The acute respiratory distress syndrome, formerly known as the acute lung injury (ARDS/ALI), is a critical illness with high mortality due to the lack of effective treatment. The pathogenesis of ARDS/ALI has not been fully elucidated. Nuclear factor E2-related factor 2 (Nrf2) plays a key role in regulating lung inflammation and oxidative stress which are closely related to lung injury in ARDS/ALI, but its regulatory mechanism remains unclear. The investigator's provious study shown that microRNA-27b (miR-27b) downregulated Nrf2 to aggravate lung inflammation and histological injury. Furthermore, in lipopolysaccharide (LPS)-induced cell (J774A.1) inflammation model, miR-27b was upregulated while the long non-coding RNA (lncRNA) NEAT1 was downregulated, the putative binding sites of lncRNA NEAT1 and miR-27b were successfully predicted by bioinformatics approach. Thus, the investigators propose that NEAT1 plays as a competing endogenous RNA (ceRNA) to adsorb miR-27b and liberate Nrf2, therefore, to attenuate lung inflammation and related lung injury in ARDS/ALI. This project aims to explore the role of the lncRNA NEAT1/ mir-27b /Nrf2 signal axis in the development and treatment of ARDS/ALI in patients, as well as in LPS-induced ALI animal and cell models by using bioinformatics, molecular biology, histomorphology and clinical phenotype approaches, and to clarify the new mechanism in ARDS/ALI development and to provide new therapeutic targets.

Study Overview

• Status: Enrolling by invitation
• Conditions: Inflammation; Acute Respiratory Distress Syndrome
• Intervention / Treatment: Other: no intervention

Detailed Description

Collect blood and BALF from 400 ARDS patients at different time (at check-in, 24, 48 and 72 h after check-in the hospital) and 25 gender and age matching healthy controls. Use RT-PCR to detect the expression of lncRNA NEAT1、miR-27b and Nrf2 in blood and BALF of ARDS patients and health controls. The expressions of inflammatory and oxidative stress associated factors (NLRP3、NF-κB-P65、 p-P65、IκB、p-IκB、HO-1、NQO1、caspase-1、IL-1β、IL-6、IL-18、TNF-α) will be detected by western blot、ELISA and RT-PCR. Moreover, flow cytometry will be adopted to measure the numbers and kinds of cells in BALF. Then, analyze the differences of the expressions of lncRNA NEAT1、miR-27b and Nrf2 in the groups. To explore the correlation of expressions of lncRNA NEAT1、miR-27b and Nrf2 with inflammation and oxidative stress in the groups. Finally, to declare the relative of lncRNA NEAT1、miR-27b and Nrf2 with the time of mechanical ventilation, severity and mortality in 28 days of ARDS patients.
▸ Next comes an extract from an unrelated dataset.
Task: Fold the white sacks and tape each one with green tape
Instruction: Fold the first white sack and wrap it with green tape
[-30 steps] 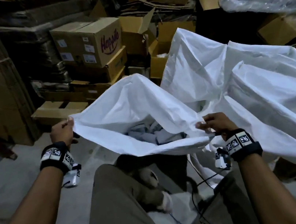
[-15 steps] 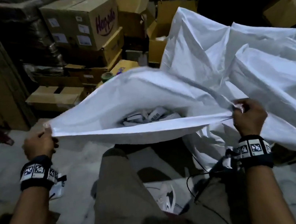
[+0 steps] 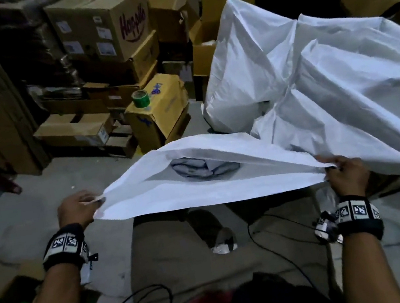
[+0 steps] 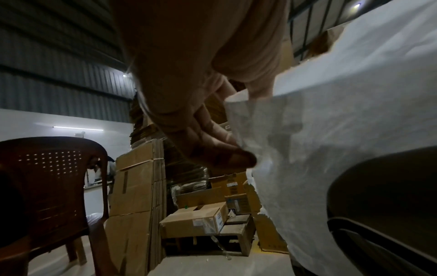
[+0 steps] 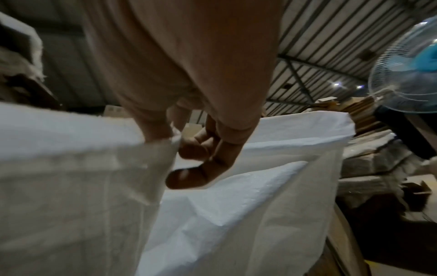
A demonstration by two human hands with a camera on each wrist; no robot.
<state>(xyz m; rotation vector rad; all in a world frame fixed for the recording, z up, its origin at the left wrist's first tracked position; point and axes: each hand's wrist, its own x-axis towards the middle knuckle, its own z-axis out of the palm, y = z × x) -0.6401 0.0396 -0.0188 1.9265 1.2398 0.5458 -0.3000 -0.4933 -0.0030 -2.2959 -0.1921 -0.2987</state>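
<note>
White woven plastic sack (image 3: 207, 189), its mouth partly open, is held stretched out between both hands above the person's lap and the grey concrete floor (image 3: 45, 200). The sack's left corner is pinched by the left hand (image 3: 76, 208), with the thumb and curled fingers (image 4: 224, 156) closed on the frayed edge, as seen in the left wrist view. The right corner is gripped by the right hand (image 3: 348, 177); in the right wrist view the edge is pinched high up while the lower fingers (image 5: 189, 175) are curled just beside the cloth. Pale folded contents (image 3: 205, 167) can be seen through the opening, though what they are cannot be told. More crumpled white sacks (image 3: 325, 75) are piled to the right, behind the held one. A roll of green tape (image 3: 141, 98) is set on top of a tilted yellow-brown cardboard box (image 3: 162, 115), well apart from both hands, beyond the sack. Stacked brown cardboard cartons (image 3: 99, 23) are ranged along the back. A dark brown plastic chair (image 4: 52, 177) is shown in the left wrist view, and a caged fan with blue blades (image 5: 406, 74) in the right wrist view.
</note>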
• Study Type: Observational
• Enrollment (Anticipated): 425

Contacts and Locations

Study Locations

• China
  • Beijing
    • Beijing, Beijing, China, 100029
      • Department of Respiratory and Critical Care Medicine, Beijing Anzhen Hospital, Capital Medical University, Beijing Institute of Heart, Lung and Blood Vessel Diseases

Participation Criteria

Eligibility Criteria

• Ages Eligible for Study: 18 years to 70 years (Adult, Older Adult)
• Accepts Healthy Volunteers: Yes
• Genders Eligible for Study: All

• Sampling Method: Probability Sample

Study Population

We included ARDS patients from RICU、EICU、SICU、CCU in Beijing Anzhen hospital between 2020 and 2022

Description

Inclusion Criteria:

We included patients with acute respiratory distress according to 2012 ARDS Berlin new definition (Acute Respiratory Distress Syndrome: The Berlin Definition. JAMA, 2012, 307(23):2526).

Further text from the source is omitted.